If the liberation movement of the Jews in their ancestral homeland is interpreted as racism, then all the movements of liberation from expropriation and servitude imposed by jihad are racist. Such a stance reinstates the imperialism of the Islamic jihad, which has claimed millions of victims in three continents over more than a millennium, deported an incalculable number of slaves, annihilated entire peoples, destroying their history, their monuments and their culture.
…the conference against racism in Durban [August 2001} did not condemn this culture of hate; they rehabilitated it. When some of their propositions condemn Zionism, this conference is encouraging jihad, the culture of the war against infidels, it is scourging the principles of freedom and human rights. It is demonstrating negationist racism.

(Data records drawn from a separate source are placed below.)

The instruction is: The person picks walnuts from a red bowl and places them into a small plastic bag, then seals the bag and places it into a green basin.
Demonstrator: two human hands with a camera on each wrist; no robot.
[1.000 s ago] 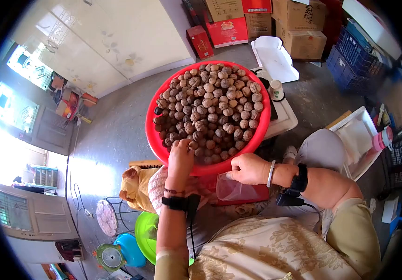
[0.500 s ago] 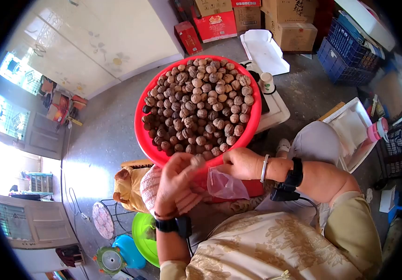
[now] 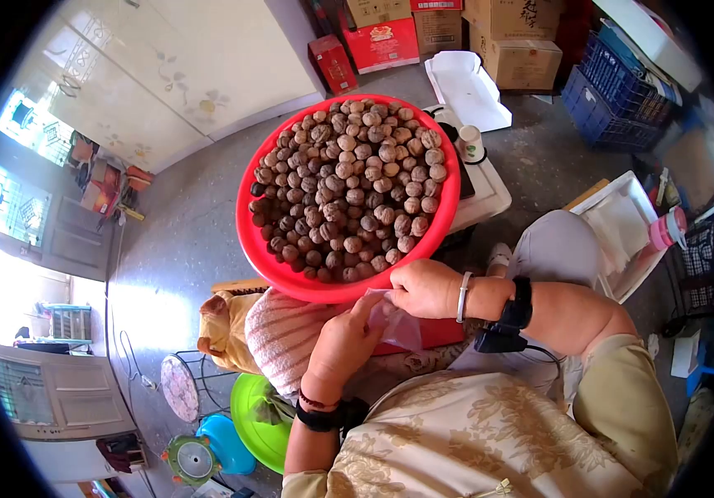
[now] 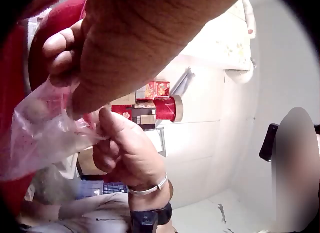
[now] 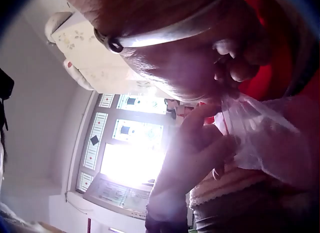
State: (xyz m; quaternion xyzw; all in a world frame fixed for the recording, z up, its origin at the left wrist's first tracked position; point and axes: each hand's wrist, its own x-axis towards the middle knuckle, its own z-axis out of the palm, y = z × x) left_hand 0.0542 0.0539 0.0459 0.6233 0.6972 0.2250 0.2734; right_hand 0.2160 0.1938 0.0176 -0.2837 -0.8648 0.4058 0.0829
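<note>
A thin, clear plastic bag [image 3: 405, 332] hangs between my two hands, just in front of a big red basin [image 3: 247, 241] heaped with walnuts [image 3: 348, 183]. My right hand [image 3: 430, 289], with a white bracelet at its wrist, grips the bag's upper edge beside the basin rim. From the other side, my left hand [image 3: 344, 344] pinches the mouth of the bag between thumb and fingers. In the left wrist view a roundish, blurred shape shows through the plastic [image 4: 40, 128]. The right wrist view has the left hand [image 5: 195, 148] at the bag's edge.
A striped pink cloth [image 3: 286, 332] lies below the basin. Left of my lap are a green basin [image 3: 249, 423] and a round stool [image 3: 181, 388]. A white cup [image 3: 471, 143] stands right of the walnuts, and a white tray [image 3: 614, 232] lies farther right.
My left hand has come back from the walnuts, carrying a blurred roundish thing, to the bag's mouth. My right hand has stayed at the bag near the rim.
</note>
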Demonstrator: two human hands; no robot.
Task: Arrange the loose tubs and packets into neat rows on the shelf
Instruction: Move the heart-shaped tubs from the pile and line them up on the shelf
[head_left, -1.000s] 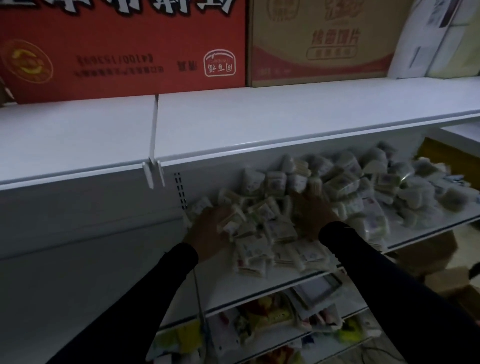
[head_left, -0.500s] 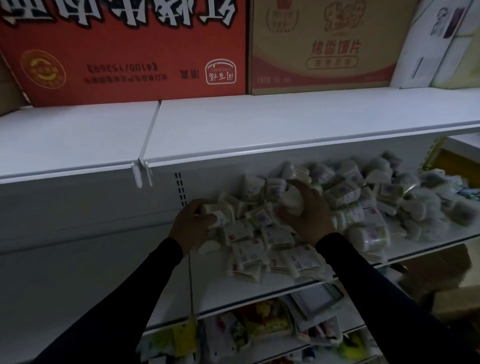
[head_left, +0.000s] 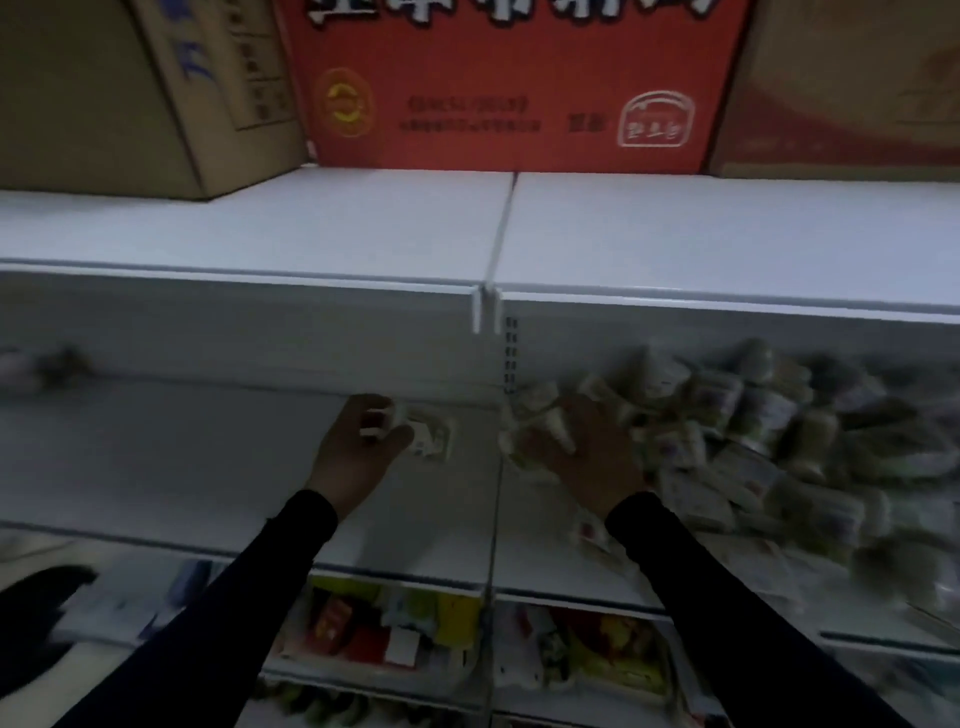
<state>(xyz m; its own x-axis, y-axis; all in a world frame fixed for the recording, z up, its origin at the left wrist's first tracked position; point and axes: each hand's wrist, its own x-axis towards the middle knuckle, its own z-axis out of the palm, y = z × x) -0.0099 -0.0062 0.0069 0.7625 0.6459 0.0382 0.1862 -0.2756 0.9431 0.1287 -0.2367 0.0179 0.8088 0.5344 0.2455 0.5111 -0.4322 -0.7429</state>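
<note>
On white shelf (head_left: 208, 457), left hand (head_left: 358, 452) gripping packet (head_left: 428, 439), right hand (head_left: 582, 452) among tubs (head_left: 753, 410)

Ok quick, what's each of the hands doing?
Left hand: holding a small white packet.
Right hand: gripping packets at the pile's edge.

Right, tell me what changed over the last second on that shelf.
The left hand left the heap and carried a packet leftward onto the bare shelf section. The right hand moved up from the front packets and now grips some at the heap's left edge. The heap stays jumbled.
</note>
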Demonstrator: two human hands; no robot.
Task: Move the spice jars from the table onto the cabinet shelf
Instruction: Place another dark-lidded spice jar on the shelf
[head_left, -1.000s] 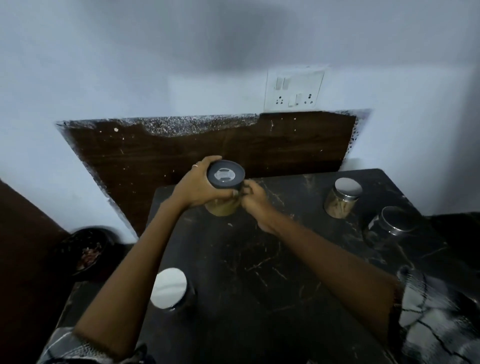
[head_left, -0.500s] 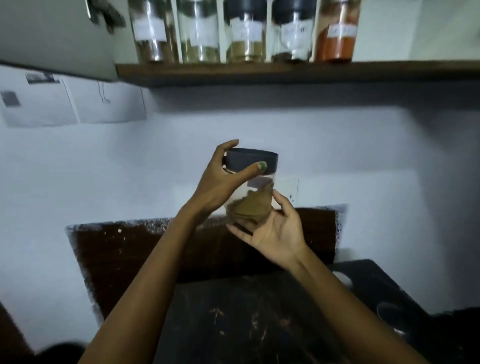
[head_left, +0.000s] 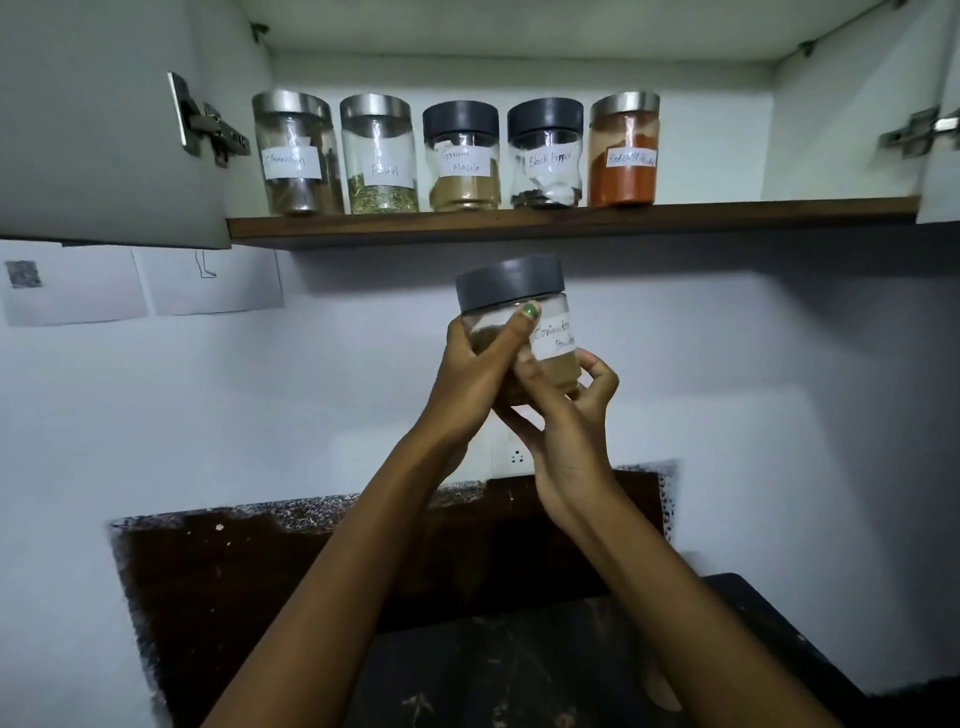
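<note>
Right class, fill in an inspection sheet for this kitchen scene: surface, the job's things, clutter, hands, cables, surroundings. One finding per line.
Surface: dark marbled table, only its far part in view.
Job's things: coriander powder jar with dark lid, held up below the cabinet shelf; five labelled spice jars stand in a row on the shelf, with free space at their right.
Clutter: nothing seen.
Hands: left hand has its grip round the jar's side; right hand cups its base.
Cables: nothing seen.
Surroundings: open cabinet door, wall socket, papers on the wall.
</note>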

Ed Husain has merely exchanged his turban for the more acceptable Islamic Antisemitism/Anti-Zionism expressed at Durban. And Ms. Phillips just as desperately needs to become far better informed, shed her Spiritual Turban, and realize that she too, “…cannot stop the inquiring mind at the gates of any religion—let alone Islam.” Phillips must begin to realize the perversity of her willful ignorance about the contents of books such as Why I am Not a Muslim. In the words of that book’s author, Ibn Warraq, “How do they [those like Phillips] think reformation will come about if not with [such] criticism?”